El Nuevo País
Factores de Poder
Patricia Poleo
11-03-2008
 
 

Uno de los anuncios importantes que hizo ayer el ministro del Interior, Ramón Rodríguez Chacín, es que se va a “humanizar” el sistema penitenciario venezolano.

Si no fuera porque el Ministro anunció que los asesores de dicha humanización serán los cubanos, la noticia pasaría como una promesa más, igual que las que han hecho los anteriores ministros.  Y cuando se conocen cuáles son las condiciones de las cárceles cubanas, provoca reírse ante el ofrecimiento de Rodríguez Chacín.  Si no fuera porque sería reírse de la muerte.

Históricamente las prisiones en Cuba han sido inhumanas en todos los sentidos.  Las cárceles que albergan presos comunes son estiercoleros que sirven de tumbas a los prisioneros hartos de los maltratos, el hacimiento y el aislamiento optan por el suicidio.

Cualquier denuncia que pueda hacerse del actual sistema penitenciario en Venezuela, se profundiza en las mazmorras cubanas: La mala alimentación carente absolutamente de proteínas.  Agua con azúcar en la mañana acompañada de una miseria de pan, agua sucia a la que llaman caldo al mediodía y en la noche, una especie de cereal que “a veces se mueve, tiene vida propia, por la cantidad de gorgojos que contiene”.

Pero en lo que seguramente hará énfasis el Régimen venezolano es en el fulana “Plan de Reeducación” cubano, que no consiste en otra cosa que someter al preso a los peores maltratos y vejámenes que terminan convirtiéndolo en un antisocial peor del que entró en la cárcel.

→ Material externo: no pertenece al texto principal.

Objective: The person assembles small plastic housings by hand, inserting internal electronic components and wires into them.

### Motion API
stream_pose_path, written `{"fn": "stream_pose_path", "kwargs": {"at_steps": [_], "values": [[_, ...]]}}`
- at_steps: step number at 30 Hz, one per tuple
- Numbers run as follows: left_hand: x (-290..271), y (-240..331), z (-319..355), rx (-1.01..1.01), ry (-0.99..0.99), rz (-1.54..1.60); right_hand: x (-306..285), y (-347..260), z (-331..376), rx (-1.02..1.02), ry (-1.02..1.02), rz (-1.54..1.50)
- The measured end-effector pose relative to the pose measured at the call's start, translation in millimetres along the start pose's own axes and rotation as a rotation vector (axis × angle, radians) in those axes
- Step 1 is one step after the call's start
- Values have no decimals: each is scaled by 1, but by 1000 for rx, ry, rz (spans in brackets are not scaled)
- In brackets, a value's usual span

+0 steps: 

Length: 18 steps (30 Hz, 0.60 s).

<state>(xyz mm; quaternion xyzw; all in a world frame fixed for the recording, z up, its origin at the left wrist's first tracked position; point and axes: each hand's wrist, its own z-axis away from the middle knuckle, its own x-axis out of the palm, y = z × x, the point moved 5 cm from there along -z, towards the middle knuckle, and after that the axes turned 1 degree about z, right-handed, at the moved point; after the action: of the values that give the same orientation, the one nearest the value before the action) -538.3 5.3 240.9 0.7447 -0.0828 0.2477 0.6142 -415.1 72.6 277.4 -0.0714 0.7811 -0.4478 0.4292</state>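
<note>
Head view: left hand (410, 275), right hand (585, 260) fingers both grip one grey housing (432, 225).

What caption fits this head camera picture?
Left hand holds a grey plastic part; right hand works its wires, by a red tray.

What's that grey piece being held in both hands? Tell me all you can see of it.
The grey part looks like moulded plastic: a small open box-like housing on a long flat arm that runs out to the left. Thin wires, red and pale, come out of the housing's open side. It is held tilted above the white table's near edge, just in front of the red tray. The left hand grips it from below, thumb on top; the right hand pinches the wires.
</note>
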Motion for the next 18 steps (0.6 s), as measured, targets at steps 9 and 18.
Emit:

Los presos comunes cubanos están acostumbrados al disfraz eventual del sistema penitenciario.  Ocurre cada vez que un organismo de defensa de los Derechos Humanos visita la Isla para verificar las condiciones en las que se encuentran las prisiones.  Una de las cárceles pilotos para esto es el “Combinado del Este”, construida hace 25 años y que es la más grande de La Habana.  Cuando llegan las misiones extranjeras, les entregan uniformes limpios a los reos, activan las canchas deportivas y zonas de trabajo, obligan a los presos a hacer deporte y laborar mientras duran las inspecciones.

Las cárceles cubanas están llenas de testimonios de los resultados de la crueldad de los guardias, encabezados por un oficial que funge de “comisario” que desembocan en tornas físicas que dejan lesiones para siempre.

Pero lo más doloroso, la tortura más cruel a la que son sometidos los presos, es el aislamiento de su familia.  Según las leyes cubanas, los detenidos no pueden estar en cárceles distantes del lugar donde habite su entorno familiar.  Pero tal como ocurre en todas las dictaduras, una cosa es lo que diga la ley, y otra lo que se cumpla, y el sistema “humanitario” que se copiará manda a los presos a más de 1.000 kilómetros de su familia, en lugares sin acceso de transporte.

A todo esto hay que sumarle la corrupción en la que incurren los oficiales carcelarios.  Cada vez que las prisiones son dotadas, se roban los insumos y hasta la comida, lo cual crea peores condiciones, nada “humanitarias”.

Todo esto se refiere a los presos que han cometido delitos comunes.  Sobran los testimonios de aquéllos que son llevados a la cárcel por disentir del Régimen.  Sobre ellos se cierne toda clase de presiones, torturas y violaciones a sus Derechos Humanos para que nieguen sus principios de Libertad y Democracia y acepten los valores de sus opresores.  Es la realidad cubana que sólo servirá para agravar la situación de los presos venezolanos.  El término “Humanitario”, según el diccionario Larousse significa: “Humano, solidario o caritativo con sus semejantes…”.  En realidad, el sistema penitenciario cubano que copiará Venezuela sólo reduce al hombre al grado de un animal.  Un animal que después se volverá contra la sociedad.